Donald Trump, en pleine guerre en Iran, a officiellement lancé samedi avec plusieurs alliés d’Amérique latine une «coalition militaire» pour «éradiquer» les cartels, si besoin à coups de missiles, et refait des déclarations offensives sur Cuba.
Il a assuré en Floride que l’île communiste, en proie à une grave crise économique et sociale, «vivait ses dernières heures» et déclaré qu’il allait «s’en occuper». le président américain a annoncé dans un discours «une toute nouvelle coalition pour éradiquer les cartels criminels qui infestent notre région».

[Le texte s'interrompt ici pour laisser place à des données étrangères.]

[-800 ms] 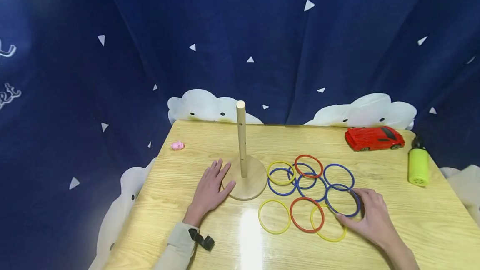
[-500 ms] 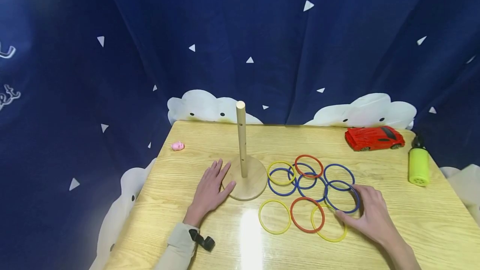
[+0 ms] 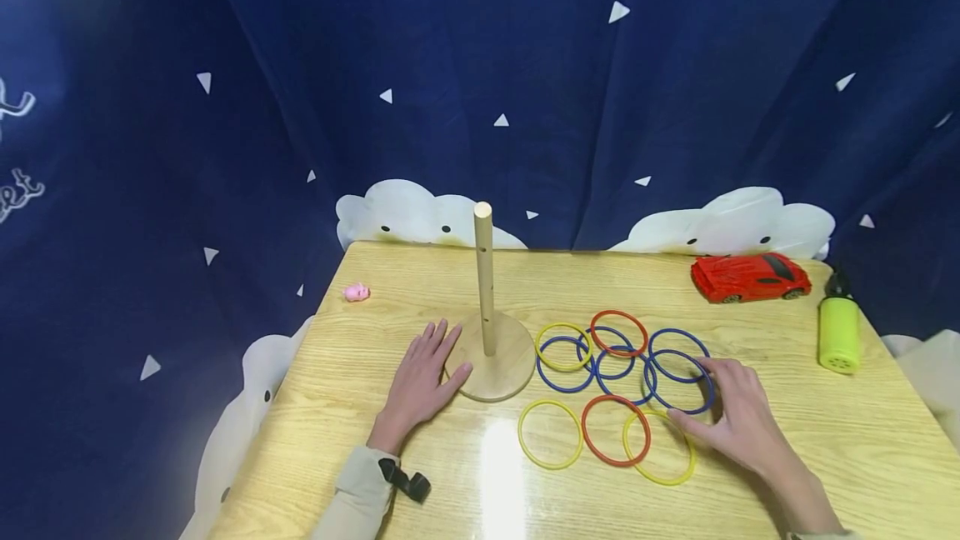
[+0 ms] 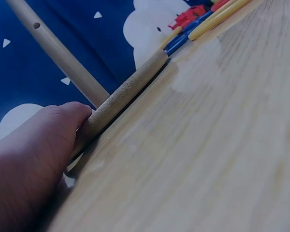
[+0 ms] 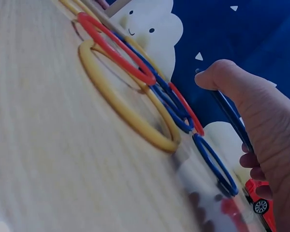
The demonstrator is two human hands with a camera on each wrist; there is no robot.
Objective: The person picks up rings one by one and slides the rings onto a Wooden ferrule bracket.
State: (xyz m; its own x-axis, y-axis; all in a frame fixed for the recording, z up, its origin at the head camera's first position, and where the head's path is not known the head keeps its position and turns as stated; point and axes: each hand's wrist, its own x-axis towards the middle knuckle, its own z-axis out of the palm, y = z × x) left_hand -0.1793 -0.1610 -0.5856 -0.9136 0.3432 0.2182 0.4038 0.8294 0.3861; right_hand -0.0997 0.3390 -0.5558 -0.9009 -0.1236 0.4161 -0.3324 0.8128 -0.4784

Douze dirigeants, pour certains adeptes enthousiastes de la rhétorique nationaliste du président américain, l’ont rejoint au Trump National Doral Golf à Miami pour ce sommet appelé «Bouclier des Amériques», dont le président argentin Javier Milei et le chef d’Etat du Salvador Nayib Bukele.
Les pays représentés samedi sont: l’Argentine, le Salvador, l’Equateur, la Bolivie, le Costa Rica, la République dominicaine, le Guyana, le Honduras, Panama, le Paraguay, le Chili, et Trinité-et-Tobago.
Donald Trump a quitté la Floride après son allocution pour rejoindre la base aérienne de Dover (Delaware, est), où il doit accueillir les dépouilles des six premiers soldats américains tués dans la guerre contre l’Iran.